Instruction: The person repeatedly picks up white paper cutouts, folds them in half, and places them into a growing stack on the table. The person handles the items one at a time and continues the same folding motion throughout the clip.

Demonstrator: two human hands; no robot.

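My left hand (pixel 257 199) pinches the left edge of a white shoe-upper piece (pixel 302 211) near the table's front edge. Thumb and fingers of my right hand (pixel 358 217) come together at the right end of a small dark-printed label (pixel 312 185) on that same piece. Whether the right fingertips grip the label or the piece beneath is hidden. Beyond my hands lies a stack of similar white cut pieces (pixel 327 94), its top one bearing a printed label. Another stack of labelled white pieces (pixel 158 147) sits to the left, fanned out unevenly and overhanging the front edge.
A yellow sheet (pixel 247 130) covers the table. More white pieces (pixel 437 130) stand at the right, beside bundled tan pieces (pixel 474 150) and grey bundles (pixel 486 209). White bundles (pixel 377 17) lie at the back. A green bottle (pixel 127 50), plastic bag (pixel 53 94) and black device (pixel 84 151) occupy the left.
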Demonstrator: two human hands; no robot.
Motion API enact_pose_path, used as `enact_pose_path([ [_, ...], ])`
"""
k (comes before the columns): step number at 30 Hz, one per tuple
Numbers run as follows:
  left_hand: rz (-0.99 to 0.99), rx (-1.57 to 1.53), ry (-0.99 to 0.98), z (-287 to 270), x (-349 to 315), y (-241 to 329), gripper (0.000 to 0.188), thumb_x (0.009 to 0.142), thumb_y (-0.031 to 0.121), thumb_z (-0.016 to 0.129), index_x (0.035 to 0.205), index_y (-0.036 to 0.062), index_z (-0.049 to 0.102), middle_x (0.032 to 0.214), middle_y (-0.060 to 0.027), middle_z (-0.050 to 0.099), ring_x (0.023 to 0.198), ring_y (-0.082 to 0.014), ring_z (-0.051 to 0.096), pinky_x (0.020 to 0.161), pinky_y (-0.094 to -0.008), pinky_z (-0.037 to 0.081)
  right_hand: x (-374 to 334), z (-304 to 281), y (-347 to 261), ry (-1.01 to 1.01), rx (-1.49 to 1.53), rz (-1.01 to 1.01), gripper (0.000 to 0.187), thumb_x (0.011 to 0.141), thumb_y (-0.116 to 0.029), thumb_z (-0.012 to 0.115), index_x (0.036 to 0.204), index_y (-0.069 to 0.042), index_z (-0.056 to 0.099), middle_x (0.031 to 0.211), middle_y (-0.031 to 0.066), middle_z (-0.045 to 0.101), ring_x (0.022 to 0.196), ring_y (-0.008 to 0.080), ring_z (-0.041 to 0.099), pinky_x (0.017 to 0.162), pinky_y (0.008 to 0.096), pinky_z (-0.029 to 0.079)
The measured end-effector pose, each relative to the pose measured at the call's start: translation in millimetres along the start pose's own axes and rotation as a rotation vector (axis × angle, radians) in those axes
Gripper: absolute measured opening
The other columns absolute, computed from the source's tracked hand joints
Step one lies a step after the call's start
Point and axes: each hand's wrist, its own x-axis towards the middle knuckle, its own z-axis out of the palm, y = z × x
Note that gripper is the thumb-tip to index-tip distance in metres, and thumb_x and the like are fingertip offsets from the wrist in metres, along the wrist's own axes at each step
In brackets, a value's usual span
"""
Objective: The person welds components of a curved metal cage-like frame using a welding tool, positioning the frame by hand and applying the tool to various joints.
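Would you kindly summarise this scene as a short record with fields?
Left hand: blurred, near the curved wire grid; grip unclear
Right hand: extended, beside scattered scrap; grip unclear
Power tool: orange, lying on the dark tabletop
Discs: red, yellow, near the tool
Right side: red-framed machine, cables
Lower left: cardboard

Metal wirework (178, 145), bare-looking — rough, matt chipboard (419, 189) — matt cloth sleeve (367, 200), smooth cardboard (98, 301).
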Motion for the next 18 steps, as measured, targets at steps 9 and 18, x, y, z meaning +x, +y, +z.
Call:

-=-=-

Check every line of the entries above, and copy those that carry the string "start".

The measured end-effector pose, each relative to the pose measured at the call's start: translation in millimetres along the start pose's own axes and rotation as a rotation vector (axis × angle, radians) in those axes
Step one lies a step after the call's start

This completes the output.